Department of Cognitive, Linguistic, and Psychological Sciences, Brown University, Providence, RI 02912.
Department of Cognitive, Linguistic, and Psychological Sciences, Brown University, Providence, RI 02912;
Proc Natl Acad Sci U S A. 2021 Sep 28;118(39). doi: 10.1073/pnas.2021699118.

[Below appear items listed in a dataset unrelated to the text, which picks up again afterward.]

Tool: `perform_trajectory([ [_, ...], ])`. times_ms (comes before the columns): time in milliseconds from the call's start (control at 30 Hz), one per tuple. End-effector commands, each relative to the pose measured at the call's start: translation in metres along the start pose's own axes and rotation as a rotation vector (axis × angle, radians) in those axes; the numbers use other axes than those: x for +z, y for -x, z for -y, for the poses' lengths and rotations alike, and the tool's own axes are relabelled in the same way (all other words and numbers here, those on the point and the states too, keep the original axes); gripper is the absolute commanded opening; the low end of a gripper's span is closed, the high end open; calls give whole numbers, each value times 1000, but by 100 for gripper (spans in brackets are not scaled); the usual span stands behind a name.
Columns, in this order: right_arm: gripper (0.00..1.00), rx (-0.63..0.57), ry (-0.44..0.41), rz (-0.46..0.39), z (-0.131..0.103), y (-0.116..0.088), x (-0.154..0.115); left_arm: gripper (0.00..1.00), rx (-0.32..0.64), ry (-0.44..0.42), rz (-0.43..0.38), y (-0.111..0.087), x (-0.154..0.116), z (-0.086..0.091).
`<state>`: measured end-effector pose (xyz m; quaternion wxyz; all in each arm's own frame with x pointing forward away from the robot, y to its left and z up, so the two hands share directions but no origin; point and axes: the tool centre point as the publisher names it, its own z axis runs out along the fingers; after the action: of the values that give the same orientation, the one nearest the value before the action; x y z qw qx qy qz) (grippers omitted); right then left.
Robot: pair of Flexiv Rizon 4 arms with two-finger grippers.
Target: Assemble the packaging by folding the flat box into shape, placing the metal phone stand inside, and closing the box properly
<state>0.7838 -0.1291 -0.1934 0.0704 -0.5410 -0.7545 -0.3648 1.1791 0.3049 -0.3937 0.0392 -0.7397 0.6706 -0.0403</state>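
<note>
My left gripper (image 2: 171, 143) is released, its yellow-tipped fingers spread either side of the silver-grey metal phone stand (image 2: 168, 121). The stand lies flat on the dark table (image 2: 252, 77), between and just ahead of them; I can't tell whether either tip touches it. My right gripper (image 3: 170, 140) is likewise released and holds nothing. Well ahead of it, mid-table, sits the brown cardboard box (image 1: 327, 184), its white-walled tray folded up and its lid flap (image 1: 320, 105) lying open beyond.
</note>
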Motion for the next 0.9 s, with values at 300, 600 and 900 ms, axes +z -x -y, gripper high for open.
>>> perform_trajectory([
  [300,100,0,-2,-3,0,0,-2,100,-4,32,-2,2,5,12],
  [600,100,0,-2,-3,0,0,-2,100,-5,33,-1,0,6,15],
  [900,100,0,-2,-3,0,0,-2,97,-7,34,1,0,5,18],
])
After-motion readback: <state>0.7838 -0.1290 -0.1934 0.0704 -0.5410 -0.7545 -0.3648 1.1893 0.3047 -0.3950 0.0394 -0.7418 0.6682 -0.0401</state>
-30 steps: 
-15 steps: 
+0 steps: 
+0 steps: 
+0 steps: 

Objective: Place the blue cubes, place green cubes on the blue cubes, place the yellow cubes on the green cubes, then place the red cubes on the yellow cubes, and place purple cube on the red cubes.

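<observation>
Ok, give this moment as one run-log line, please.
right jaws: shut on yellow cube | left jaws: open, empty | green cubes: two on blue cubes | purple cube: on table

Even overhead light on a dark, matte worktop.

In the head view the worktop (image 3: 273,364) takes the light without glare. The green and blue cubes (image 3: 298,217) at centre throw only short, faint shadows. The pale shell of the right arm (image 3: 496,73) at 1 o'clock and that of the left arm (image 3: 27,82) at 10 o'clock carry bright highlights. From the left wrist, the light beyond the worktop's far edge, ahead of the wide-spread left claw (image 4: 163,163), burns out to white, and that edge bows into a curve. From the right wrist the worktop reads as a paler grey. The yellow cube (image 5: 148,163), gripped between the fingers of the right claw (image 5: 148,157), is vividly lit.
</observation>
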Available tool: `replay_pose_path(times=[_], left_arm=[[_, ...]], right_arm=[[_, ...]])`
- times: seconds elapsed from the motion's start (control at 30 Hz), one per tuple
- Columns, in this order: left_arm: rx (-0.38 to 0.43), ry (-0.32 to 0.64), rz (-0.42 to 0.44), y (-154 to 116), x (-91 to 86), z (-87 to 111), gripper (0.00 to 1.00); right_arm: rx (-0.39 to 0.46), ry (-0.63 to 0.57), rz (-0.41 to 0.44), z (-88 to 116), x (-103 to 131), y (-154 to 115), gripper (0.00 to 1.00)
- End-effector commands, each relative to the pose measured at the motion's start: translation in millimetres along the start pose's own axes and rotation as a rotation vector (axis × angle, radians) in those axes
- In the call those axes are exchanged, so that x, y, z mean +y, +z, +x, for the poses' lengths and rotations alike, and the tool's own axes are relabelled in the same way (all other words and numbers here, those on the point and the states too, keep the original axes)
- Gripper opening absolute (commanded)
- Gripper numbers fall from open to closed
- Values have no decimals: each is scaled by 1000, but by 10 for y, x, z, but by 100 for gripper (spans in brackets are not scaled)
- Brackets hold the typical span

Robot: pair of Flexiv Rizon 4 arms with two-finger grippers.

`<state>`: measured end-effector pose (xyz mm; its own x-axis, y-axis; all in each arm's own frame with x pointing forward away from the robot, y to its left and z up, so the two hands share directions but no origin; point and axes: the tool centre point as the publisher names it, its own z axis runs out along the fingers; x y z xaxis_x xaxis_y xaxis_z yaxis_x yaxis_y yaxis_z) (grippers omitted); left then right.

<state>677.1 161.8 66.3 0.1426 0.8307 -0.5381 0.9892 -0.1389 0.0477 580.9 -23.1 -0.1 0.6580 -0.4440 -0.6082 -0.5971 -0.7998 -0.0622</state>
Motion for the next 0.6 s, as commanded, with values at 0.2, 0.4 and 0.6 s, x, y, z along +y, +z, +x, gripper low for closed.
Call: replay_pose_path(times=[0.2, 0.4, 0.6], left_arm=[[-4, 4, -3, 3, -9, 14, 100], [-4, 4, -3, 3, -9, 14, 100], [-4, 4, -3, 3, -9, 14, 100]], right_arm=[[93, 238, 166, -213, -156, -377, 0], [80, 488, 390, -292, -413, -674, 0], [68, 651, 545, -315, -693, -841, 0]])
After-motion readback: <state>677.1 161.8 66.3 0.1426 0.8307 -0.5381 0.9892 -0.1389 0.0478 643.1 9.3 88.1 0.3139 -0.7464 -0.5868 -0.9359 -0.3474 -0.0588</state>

In order to navigate a complex web of relationships, an individual must learn and represent the connections between people in a social network. However, the sheer size and complexity of the social world makes it impossible to acquire firsthand knowledge of all relations within a network, suggesting that people must make inferences about unobserved relationships to fill in the gaps. Across three studies ( = 328), we show that people can encode information about social features (e.g., hobbies, clubs) and subsequently deploy this knowledge to infer the existence of unobserved friendships in the network. Using computational models, we test various feature-based mechanisms that could support such inferences. We find that people's ability to successfully generalize depends on two representational strategies: a simple but inflexible similarity heuristic that leverages homophily, and a complex but flexible cognitive map that encodes the statistical relationships between social features and friendships. Together, our studies reveal that people can build cognitive maps encoding arbitrary patterns of latent relations in many abstract feature spaces, allowing social networks to be represented in a flexible format. Moreover, these findings shed light on open questions across disciplines about how people learn and represent social networks and may have implications for generating more human-like link prediction in machine learning algorithms.
为了在复杂的人际关系网络中进行导航,个体必须学习并表示社交网络中人与人之间的联系。然而,社交世界的庞大和复杂性使得人们不可能直接获取网络中所有关系的第一手知识,这表明人们必须根据未观察到的关系进行推断,以填补空白。在三项研究中(n=328),我们表明,人们可以对社交特征(如爱好、俱乐部)进行编码,然后利用这些知识推断网络中未观察到的友谊的存在。我们使用计算模型测试了各种基于特征的机制,这些机制可以支持这种推断。我们发现,人们成功进行推断的能力取决于两种表示策略:一种是简单但不灵活的相似性启发式策略,利用同质性;另一种是复杂但灵活的认知图策略,它编码了社交特征和友谊之间的统计关系。总的来说,我们的研究揭示了人们可以构建认知图,在许多抽象的特征空间中编码潜在关系的任意模式,从而以灵活的格式表示社交网络。此外,这些发现揭示了关于人们如何学习和表示社交网络的跨学科问题,并且可能对机器学习算法中生成更像人类的链接预测产生影响。